In the case of panic attacks, as unpleasant and sometimes terrifying as they are, they are a helpful signal from your body that things are not as they should be. The human organism seeks always to maintain homeostasis – balance. In the same way that your physical body manifests a fever to counteract a physical infection, a panic attack is a sympathetic response of your autonomic nervous system. The sympathetic response involves a release of stress hormones (adrenalin, etc), and results in the physical symptoms of stress and anxiety. Sometimes it is called the ‘fight or flight’ response, and it is a natural consequence of your central nervous system responding to stimuli.

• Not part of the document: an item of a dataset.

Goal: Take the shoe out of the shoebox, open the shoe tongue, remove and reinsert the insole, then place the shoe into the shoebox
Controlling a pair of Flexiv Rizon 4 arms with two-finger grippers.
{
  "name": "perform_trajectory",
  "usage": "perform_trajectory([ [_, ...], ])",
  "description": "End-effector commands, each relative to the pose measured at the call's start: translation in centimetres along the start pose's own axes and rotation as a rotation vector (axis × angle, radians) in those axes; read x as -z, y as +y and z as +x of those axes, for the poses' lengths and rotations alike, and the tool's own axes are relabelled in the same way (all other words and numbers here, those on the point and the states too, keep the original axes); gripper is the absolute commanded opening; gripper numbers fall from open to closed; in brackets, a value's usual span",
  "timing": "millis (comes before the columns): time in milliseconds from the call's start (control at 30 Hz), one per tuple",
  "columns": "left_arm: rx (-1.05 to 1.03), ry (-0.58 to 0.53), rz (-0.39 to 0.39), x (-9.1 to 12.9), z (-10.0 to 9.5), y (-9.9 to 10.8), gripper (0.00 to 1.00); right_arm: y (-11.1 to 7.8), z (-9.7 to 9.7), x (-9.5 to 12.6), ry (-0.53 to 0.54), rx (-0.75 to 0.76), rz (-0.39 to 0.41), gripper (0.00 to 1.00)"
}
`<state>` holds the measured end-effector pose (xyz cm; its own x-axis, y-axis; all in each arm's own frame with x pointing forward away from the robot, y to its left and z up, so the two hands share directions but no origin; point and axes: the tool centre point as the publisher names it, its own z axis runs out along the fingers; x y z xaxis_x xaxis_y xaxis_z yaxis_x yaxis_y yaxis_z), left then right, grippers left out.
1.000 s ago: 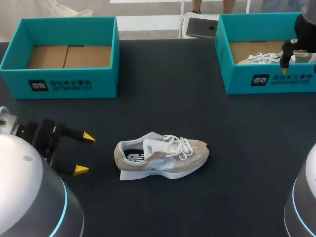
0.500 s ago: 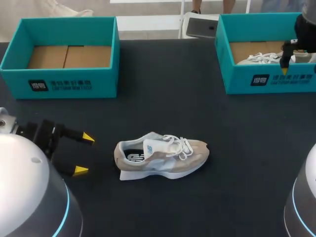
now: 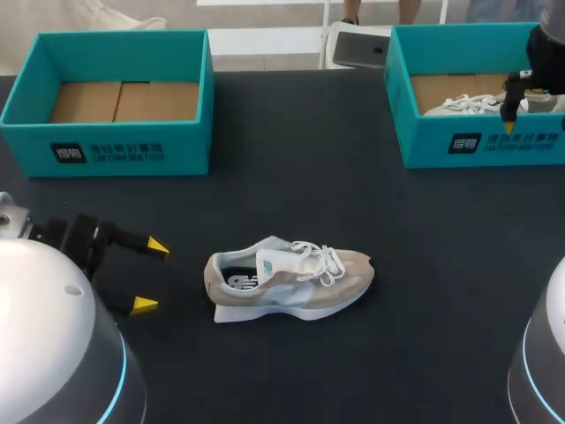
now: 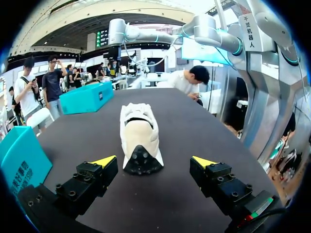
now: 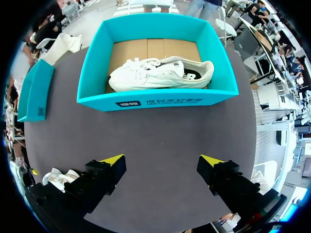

In the normal course of events the body naturally winds down after the burst of adrenalin and anxiousness brought on by the sympathetic response, by triggering the parasympathetic response. Again, this is a natural response of the autonomic nervous system, and is when calming hormones are released into our system, serving to dissipate the effects of the stress hormones. The problem is that the panic response can be prolonged and made habitual (chronic), especially if we do not give attention to how we think about what has happened, and practise new ways of attending to our fear thoughts and our worry.
The key is “practise”: practise new ways of thinking and practise noticing our fear thoughts and mindfully changing them as we witness them. There are limitations to our logical thinking in trying to resolve issues of anxiety as the origin of the problem lies in our unconscious responses. By using techniques that help us to directly influence the elements of our anxiety that are unconscious we can create change to our responses. We can find resolution to our problems of mind. Mindfully formulating and practising new habits of thinking will normalise new, more healthful and helpful patterns, and will equip us well for our future.